İlkokulu bitirdikten sonra Isparta Gönen Köy Enstitüsü'ne yazılır. Köy enstitüsü yıllarında özellikle şiire olan ilgisi artar. Köy Enstitüsü yıllarında kendini okumaya verir. Bu dönemde özellikle Türkçe'ye çevrilen klasikleri okur.
Fakir Baykurt Köy Enstitüsündeki yıllarını ve kendisine kazandırdıklarını şu şekilde anlatmıştır;
“ ...Köy Enstitüsü benim için olağan üstü bir fırsat oldu. İlkokulu bitirdikten sonra gidebileceğim başka hiçbir okul yoktu. Ailemin gücü yetmezdi. Ben okumak istiyordum Enstitü benim gibi köy çocuklarını çağırıyordu... ”
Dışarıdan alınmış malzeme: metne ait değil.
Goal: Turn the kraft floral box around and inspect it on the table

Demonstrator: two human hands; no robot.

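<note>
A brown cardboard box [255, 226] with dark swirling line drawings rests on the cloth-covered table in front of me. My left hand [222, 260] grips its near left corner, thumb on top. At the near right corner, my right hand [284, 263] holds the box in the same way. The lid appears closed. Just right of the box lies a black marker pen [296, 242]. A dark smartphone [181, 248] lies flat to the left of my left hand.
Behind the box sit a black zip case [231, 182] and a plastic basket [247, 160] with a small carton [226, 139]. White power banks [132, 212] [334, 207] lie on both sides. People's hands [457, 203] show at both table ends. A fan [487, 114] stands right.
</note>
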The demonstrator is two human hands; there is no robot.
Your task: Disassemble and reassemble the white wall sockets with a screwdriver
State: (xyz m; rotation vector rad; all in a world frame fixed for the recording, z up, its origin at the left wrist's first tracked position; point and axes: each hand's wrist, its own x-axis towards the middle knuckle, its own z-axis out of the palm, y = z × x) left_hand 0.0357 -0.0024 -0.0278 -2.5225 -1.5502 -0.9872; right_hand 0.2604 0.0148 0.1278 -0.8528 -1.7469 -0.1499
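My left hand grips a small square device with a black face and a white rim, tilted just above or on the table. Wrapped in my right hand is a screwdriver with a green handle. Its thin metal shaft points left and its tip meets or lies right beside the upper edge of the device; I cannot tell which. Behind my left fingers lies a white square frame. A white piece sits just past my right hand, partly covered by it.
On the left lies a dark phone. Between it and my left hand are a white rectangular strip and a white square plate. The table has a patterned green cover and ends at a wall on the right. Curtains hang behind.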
“ ...Klasiklerin en iyi okuru enstitülü gençlerdi. Ceplerimizi ona göre yaptırırdık, kitap sığsın. Kız arkadaşlarımız koyun kuzu gütmeye giderken, torbaya azıkla birlikte kitap da katardı... "
Bu yıllarda Bursa Cezaevi'nde olan Nazım Hikmet’in şiirleri ise gizli gizli yayılmaktadır. Fakir Baykurt’da bu dönem Nazım Hikmet’in şiirlerini bulur ve gizli gizli okumaya başlar.
“ ...Kitaplıkta Nazım Hikmet’in kitapları yoktu. Yasaklandığını öğrenince Civril’in bir köyüne gidip onları buldum. Nazım’ın yedi kitabını kendi yaptığım defterlere kitap harfleri ile yazıp defalarca okudum...."
Fakir Baykurt'un konuşmalarından ;
“Benim dilim sadece kitaplardan öğrenilmiş değildir. Evimizde, köyümüzde, Türkçenin olduğu her yerde çocuklardan, kadınlardan, okumuş okumamış halkımızdan emdiğim Türkçe’dir benim dilim. Halkımın göğüsleri bereketle dolu olduğu için, ben de onu eme eme büyüdüğüm için, gürbüz bir yazar olabilmişimdir...”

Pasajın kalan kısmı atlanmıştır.